New Zealand tops global Covid-19 management rankings

Sydney, Australia, Jan 29 (efe-epa).- New Zealand has topped the rankings of almost 100 countries and territories that have best managed the Covid-19 pandemic, according to an index published Thursday in Australia.

The Oceanian country was followed by Vietnam and Taiwan in second and third place.

The Covid Performance Index compares the response of governments to the pandemic in the 36 weeks following its 100th confirmed case of the virus, according to the Australian Lowy Institute, which prepared the study.

Rounding out the top 10 were Thailand (4th), Cyprus, Rwanda, Iceland, Australia, Latvia and Sri Lanka (10th). It also placed the United Kingdom in 66th place, Spain at 78th and the United States in 94th, although it excluded China due to lack of data.

At the bottom of the list was Brazil in 98th place, Mexico in 97th and Colombia in 96th.

New Zealand, which this week detected its first three Covid-19 infections since Nov. 18, has acted decisively since the start of the pandemic, which has allowed it to keep the accumulated cases at about 2,300, including 25 deaths.

Vietnam has accumulated 1,551 cases, including 35 deaths, and Taiwan has registered 890 infections and seven deaths.

“For nearly a year, governments and societies have been turned inwards to fight an invisible enemy, exposing competing structures, vulnerabilities, and political priorities,” the report said.

“Some countries have managed the pandemic better than others – but most countries outcompeted each other only by degrees of underperformance.”

The report states that “no single type of country emerged the unanimous winner in the period examined,” noting that the severity of the pandemic has varied since the crisis broke out, as well as the structural factors such as population size, levels of economic development and differences in political systems, which appear to influence the management of the pandemic.
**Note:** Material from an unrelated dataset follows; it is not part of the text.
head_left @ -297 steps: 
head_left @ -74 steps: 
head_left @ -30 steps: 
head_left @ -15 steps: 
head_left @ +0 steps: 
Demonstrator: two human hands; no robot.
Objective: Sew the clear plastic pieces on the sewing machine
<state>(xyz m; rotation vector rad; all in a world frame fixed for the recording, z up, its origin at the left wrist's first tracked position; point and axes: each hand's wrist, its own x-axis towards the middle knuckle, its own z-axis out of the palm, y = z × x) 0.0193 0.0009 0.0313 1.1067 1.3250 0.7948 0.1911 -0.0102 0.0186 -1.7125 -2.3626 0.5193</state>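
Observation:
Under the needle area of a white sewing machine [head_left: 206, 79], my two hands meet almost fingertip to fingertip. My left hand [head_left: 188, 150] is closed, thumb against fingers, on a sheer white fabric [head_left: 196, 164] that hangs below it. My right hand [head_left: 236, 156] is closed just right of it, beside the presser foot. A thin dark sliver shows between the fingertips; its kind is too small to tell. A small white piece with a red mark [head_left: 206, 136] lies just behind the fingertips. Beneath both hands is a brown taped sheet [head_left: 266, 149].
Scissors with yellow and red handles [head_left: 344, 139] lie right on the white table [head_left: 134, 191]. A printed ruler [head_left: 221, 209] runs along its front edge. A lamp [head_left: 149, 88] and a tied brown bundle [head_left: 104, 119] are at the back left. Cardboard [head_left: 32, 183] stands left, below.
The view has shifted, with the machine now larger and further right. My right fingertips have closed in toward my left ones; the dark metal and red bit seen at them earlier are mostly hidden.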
“There may be some truth in the argument put forward by the American political scientist Francis Fukuyama that the dividing line in effective crisis response has not been regime type, ‘but whether citizens trust their leaders, and whether those leaders preside over a competent and effective state,'” it added.

“In general, countries with smaller populations, cohesive societies, and capable institutions have a comparative advantage in dealing with a global crisis such as a pandemic.”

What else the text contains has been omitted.